I however am not too fussed on the huge array of steak houses here, although delicious, I find paying 200-300dhs for a small steak a little ridiculous especially as i could probably cook it equally as well at home. 
Any suggestions on somewhere that isn't standard meat and potatoes or italian.
I like all kinds of foods and am looking for something really special/delish
Any recommendations of mexicans would also be great as my boyfriend is a huge fan and the ones we have been to haven't been great.
Thanks!


----------



## Elphaba (Jan 24, 2008)

Verre (Gordon Ramsey's place) in Hilton Creek
Rivington Grill (British, Souk al Bahar)
Loca (Mexican - casual/bar Dubai Marine Resort on Beach Road, Jumeirah 1)
Pachanga (Mexican, Hilton Jumeirah)
Pisces (seafood, The Madinat)
Okku (Japanese, Monarch Hotel)
Ruth's Chris steakhouse (Monarch Hotel - pricey but best steaks in town)

Want more? 
-


----------



## Andy Capp (Oct 5, 2008)

Zheng Hei's
Ravis


----------



## Elphaba (Jan 24, 2008)

Andy Capp said:


> Zheng Hei's
> Ravis


Sadly, Zheng He's has never been as good since Sam left. 
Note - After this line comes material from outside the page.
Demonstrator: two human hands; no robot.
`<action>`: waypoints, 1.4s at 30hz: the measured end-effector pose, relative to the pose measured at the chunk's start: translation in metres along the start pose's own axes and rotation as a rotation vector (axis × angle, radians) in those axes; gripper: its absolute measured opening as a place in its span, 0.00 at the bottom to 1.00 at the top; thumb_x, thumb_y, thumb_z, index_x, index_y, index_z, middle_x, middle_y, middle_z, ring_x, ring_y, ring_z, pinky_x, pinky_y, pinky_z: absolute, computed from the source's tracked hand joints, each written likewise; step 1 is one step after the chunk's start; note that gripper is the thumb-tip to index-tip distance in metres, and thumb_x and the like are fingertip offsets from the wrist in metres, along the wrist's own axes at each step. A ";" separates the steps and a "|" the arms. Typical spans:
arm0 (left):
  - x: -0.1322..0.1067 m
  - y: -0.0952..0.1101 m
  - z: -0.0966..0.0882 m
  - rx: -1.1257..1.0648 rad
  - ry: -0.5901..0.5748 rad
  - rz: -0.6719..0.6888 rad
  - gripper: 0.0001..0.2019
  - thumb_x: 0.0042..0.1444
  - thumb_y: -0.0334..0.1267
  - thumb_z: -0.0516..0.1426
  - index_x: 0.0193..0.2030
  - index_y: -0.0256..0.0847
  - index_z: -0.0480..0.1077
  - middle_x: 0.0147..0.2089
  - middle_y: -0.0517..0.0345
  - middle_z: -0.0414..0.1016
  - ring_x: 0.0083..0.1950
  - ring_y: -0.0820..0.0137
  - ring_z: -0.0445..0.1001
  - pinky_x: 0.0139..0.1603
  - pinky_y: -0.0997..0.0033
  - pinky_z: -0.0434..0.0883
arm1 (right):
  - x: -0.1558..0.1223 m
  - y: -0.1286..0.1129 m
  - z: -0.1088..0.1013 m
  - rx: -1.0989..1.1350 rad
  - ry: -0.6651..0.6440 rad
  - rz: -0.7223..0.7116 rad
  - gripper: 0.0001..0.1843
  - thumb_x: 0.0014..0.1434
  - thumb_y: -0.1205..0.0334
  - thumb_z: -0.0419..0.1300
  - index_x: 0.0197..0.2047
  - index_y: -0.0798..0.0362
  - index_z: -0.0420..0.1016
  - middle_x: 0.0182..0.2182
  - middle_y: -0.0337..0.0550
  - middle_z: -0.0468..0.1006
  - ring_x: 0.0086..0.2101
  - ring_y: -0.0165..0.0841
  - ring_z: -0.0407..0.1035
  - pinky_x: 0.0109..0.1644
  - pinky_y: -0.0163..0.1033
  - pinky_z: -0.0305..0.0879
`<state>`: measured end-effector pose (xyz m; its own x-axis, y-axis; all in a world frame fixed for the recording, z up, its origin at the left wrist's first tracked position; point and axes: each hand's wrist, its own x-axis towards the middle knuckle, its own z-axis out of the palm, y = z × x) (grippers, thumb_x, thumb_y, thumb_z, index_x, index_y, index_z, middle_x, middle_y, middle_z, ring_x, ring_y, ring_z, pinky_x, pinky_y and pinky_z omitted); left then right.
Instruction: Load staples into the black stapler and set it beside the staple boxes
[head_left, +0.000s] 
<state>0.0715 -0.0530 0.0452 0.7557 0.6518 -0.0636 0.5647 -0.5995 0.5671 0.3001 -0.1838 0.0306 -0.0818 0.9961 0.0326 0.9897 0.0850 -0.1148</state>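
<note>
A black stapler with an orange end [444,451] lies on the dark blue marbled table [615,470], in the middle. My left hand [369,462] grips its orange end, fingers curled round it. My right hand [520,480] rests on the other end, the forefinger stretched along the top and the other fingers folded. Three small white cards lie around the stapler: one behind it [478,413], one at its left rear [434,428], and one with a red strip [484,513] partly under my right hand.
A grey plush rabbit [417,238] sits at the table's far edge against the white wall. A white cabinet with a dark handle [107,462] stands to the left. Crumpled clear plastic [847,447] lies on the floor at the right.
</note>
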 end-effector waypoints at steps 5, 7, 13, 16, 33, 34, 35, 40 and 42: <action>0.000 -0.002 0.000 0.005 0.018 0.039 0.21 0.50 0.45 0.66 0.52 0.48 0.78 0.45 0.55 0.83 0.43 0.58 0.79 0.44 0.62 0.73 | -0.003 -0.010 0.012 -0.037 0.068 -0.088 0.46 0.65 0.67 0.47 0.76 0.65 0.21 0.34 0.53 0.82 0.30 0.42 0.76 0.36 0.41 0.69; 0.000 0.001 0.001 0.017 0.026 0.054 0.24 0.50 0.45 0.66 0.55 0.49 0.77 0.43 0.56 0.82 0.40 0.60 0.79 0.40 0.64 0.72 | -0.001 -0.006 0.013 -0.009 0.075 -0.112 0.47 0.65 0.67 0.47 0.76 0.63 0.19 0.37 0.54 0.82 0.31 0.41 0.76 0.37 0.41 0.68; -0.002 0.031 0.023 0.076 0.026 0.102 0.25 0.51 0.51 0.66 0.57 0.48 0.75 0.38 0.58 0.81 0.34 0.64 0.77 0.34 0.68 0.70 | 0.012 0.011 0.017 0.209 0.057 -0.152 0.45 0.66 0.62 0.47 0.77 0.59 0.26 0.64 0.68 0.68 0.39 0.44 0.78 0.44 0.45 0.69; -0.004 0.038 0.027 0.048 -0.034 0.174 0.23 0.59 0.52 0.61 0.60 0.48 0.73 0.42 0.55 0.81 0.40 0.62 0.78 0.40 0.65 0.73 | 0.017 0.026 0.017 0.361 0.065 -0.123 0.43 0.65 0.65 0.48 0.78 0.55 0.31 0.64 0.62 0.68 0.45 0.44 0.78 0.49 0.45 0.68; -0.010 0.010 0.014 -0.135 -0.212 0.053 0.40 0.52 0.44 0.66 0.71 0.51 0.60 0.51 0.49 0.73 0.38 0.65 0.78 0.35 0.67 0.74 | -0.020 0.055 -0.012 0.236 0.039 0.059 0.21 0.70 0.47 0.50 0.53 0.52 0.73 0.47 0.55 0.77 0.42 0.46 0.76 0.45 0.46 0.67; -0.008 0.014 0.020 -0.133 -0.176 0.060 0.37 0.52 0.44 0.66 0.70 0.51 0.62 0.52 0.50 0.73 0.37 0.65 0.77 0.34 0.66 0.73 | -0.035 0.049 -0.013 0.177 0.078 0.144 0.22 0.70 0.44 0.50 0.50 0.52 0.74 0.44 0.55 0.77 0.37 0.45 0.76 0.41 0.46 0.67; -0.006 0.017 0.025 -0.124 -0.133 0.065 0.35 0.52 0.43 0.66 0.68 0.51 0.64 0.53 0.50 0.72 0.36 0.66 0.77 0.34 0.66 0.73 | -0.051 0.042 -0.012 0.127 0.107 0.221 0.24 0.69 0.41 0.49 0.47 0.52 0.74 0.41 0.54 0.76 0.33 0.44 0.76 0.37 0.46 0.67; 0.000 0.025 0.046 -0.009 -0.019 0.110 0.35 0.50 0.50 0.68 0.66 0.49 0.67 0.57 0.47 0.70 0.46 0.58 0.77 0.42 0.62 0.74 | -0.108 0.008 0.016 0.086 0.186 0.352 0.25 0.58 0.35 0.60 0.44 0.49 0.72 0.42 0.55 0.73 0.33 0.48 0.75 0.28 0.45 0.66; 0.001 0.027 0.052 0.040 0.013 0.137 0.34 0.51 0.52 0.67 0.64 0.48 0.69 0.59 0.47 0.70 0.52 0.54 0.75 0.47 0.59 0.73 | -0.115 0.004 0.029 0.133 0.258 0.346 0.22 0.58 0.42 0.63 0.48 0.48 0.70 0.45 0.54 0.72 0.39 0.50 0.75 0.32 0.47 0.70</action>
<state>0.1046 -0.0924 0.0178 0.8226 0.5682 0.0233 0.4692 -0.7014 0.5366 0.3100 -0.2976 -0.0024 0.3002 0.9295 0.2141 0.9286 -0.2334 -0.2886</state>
Rebeccatess - Ravi's, in case you haven't heard of it, is a very basic Pakistani place in Satwa. Very cheap and cheerful and a bit of a legend. It's 'special' in its own way, but perhaps not one for a special event. 
-


----------



## sdh080 (Jan 20, 2010)

Elphaba said:


> Verre (Gordon Ramsey's place) in Hilton Creek
> Rivington Grill (British, Souk al Bahar)
> Loca (Mexican - casual/bar Dubai Marine Resort on Beach Road, Jumeirah 1)
> Pachanga (Mexican, Hilton Jumeirah)
> ...


I've always found Rivington Grill to be over-priced for what you get.


----------



## Hash4272 (Sep 26, 2010)

La Parrilla in Jumeira Beach hotel, best steak house in Dubai, cant really judge it until you try


----------



## Elphaba (Jan 24, 2008)

sdh080 said:


> I've always found Rivington Grill to be over-priced for what you get.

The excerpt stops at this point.